> [SUPPLIED DATA]:
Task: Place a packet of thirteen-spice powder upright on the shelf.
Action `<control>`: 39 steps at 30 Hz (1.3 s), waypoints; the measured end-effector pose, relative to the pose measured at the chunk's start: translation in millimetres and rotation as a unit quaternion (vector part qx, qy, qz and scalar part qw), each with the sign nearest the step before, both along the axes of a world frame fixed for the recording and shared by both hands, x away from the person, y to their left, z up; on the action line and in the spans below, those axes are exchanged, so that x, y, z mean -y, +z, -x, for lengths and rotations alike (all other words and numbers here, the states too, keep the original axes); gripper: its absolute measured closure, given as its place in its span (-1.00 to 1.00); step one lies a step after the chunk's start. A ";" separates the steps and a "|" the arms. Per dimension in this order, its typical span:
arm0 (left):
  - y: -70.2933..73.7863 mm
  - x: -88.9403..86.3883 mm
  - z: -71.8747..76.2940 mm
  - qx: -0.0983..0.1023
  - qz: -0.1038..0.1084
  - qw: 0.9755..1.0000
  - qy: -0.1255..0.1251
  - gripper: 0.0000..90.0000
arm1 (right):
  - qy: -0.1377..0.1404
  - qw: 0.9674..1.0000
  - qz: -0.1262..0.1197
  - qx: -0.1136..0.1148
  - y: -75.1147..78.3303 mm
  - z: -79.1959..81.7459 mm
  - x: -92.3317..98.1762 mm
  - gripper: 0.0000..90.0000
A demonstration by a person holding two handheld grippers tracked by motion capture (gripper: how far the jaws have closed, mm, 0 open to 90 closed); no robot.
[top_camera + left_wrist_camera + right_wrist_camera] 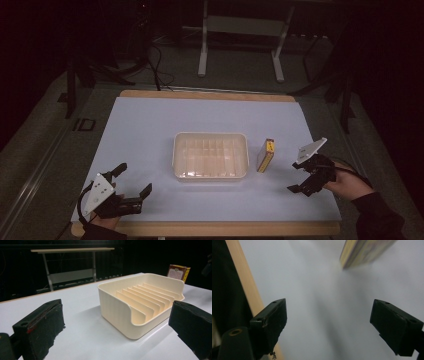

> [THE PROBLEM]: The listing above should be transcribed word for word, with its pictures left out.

> [REPLY TO THE EXERCISE]:
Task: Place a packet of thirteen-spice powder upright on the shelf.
Action `<control>`: 39 steps at 30 Hz (1.3 s), waypoints; the measured end-effector pose, relative to the pose measured at the chunk's start: translation in millimetres and rotation as a unit quaternion (vector part qx, qy, qz and scalar part qw), each with the sign nearest the step before, both along the axes of a world frame fixed for the recording and shared by both hands, x away from the person, y to their left, z up; on the action line and in the spans below, those axes are exchanged, so that x, y, z mean -y, +z, -x, for lengths and rotations alike (all other words and numbers here, the states too, keep the original axes); gripper: its absolute measured closure, given as its place in its span (-1.00 to 1.00); step one lies a step after the chunk's start. A ";" separates the steps and a "|" the arms. Per dimension in this order, its typical span:
arm0 (left):
  - y: -70.2933..73.7863 mm
  - x: -88.9403..86.3883 mm
  - z: -71.8747..76.2940 mm
  - qx: -0.0983..0.1023
  - qz: -0.1038..0.1084
  - qw: 0.9755..1.0000
  - qy: -0.1255..0.1251
  - gripper: 0.0000..90.0000
arm1 (right):
  - qy: -0.1377..0.1404
  - qw: 0.9674..1.0000
  - qz: -0.1262..0.1197
  - qx: -0.1136..0.1148
  - y: -75.1147..78.3303 mm
  - z: -79.1959..81.7459 mm
  - x: -92.3317..98.1762 mm
  - gripper: 0.0000..90.0000
A demonstration by a person holding two handheld grippers tracked by motion capture (gripper: how far the jaws have closed, mm, 0 open to 90 closed); no robot.
[top_camera + left_wrist_camera + right_wrist_camera] 

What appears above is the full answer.